Verso la fine del liceo ero ancora convinta di voler far l’attrice. Tutti i migliori programmi di recitazione però si trovavano in America. Mia madre mi ha dato un ultimatum: se hai davvero stoffa, devi entrare in una delle migliori università americane. È stata lei che mi ha dato la spinta e la determinazione di fare l’application alla New York University. Poi, per fortuna, sono stata accettata. Lì ho passato i migliori anni in assoluto.
Come funziona il percorso per riuscire a lavorare negli USA e perché è così importante il personal branding nel processo?

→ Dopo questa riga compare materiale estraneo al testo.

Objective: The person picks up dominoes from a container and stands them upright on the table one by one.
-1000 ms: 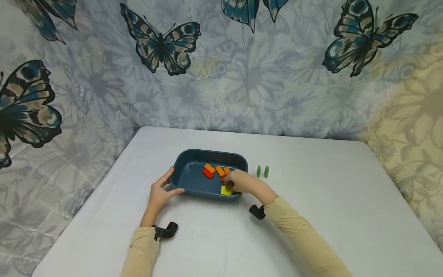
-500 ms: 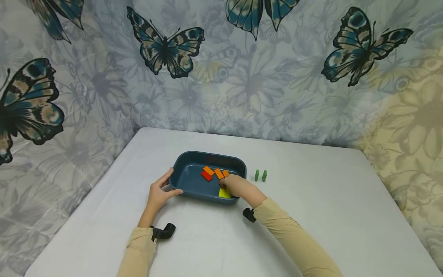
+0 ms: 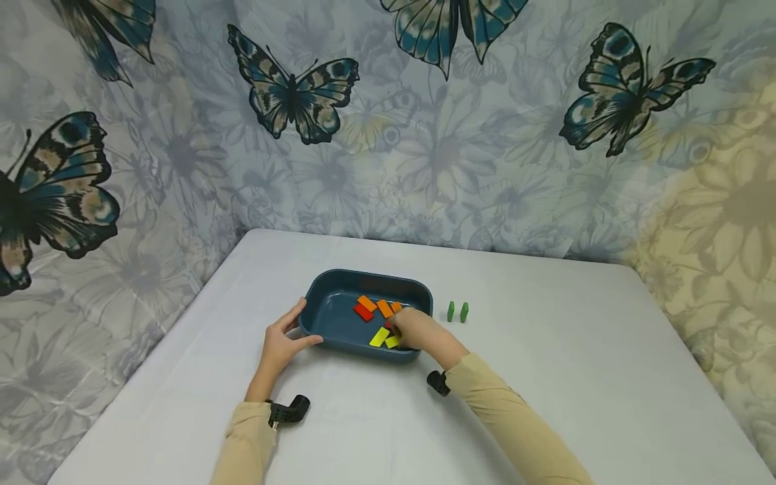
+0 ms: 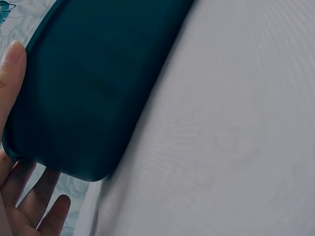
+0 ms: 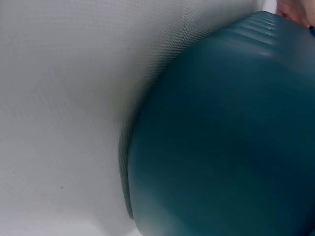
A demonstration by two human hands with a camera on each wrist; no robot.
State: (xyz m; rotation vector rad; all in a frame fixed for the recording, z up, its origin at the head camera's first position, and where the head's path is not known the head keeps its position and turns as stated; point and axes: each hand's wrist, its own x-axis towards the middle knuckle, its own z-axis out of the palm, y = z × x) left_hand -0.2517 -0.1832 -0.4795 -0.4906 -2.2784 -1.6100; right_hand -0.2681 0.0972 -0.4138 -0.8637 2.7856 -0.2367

Per lavorare negli Stati Uniti non basta essersi laureata in un ateneo americano. È necessario un visto, nel mio caso l’O-1B, un visto che viene chiamato “For Aliens with Extraordinary Ability”. Bisogna dimostrare non solo di avere talento, ma di essere qualcuno che è già avviata nella sua carriera, già conosciuta, con dei successi alle spalle. Non era esattamente il mio caso. Dopo essermi laureata, essendo un’immigrata, ho fatto fatica a trovare i primi lavori (avevo un visto temporaneo che in molti casi era invalidante). Ho deciso perciò di ‘disciularmi’ (come direbbe la mia famiglia): se gli agenti non volevano rappresentarmi perché non ero americana e i produttori non volevano assumermi a causa del mio visto, avrei dimostrato a tutti che, da sola, potevi creare arte e lavoro. Grazie ad un’amica italiana, Federica Borlenghi, magnifica regista, ho scritto e prodotto uno spettacolo che ha fatto sold out ogni sera a New York. Da lì, mi sono mossa per avere articoli, recuperare tutte le locandine dei miei precedenti spettacoli teatrali, chiedere lettere di raccomandazione, e tanto tanto altro lavoro. È stata dura ma alla fine ce l’ho fatta.
Al di là del percorso statunitense, quando hai capito l’importanza del personal branding per il tuo lavoro, soprattutto nei social?
Purtroppo nel mio ambiente lavorativo l’immagine conta moltissimo. Paradossalmente, il tuo talento a volte vale di meno di quanto tu sappia ‘venderti’. Me ne sono resa conto quando ho fatto tutto il lavoro di ricerca per ottenere il visto. A loro non interessava sapere se ero brava, ma se portavo lavoro.
Cos’è il personal branding per te?
Sono io.
Oggi chi gestisce i tuoi canali social?
Io.
Progetti per il futuro?
Tanti in cantiere e alcuni in sviluppo. A luglio ho iniziato a girare in America per la prima volta dopo tanto tempo: è sempre un’avventura molto emozionante.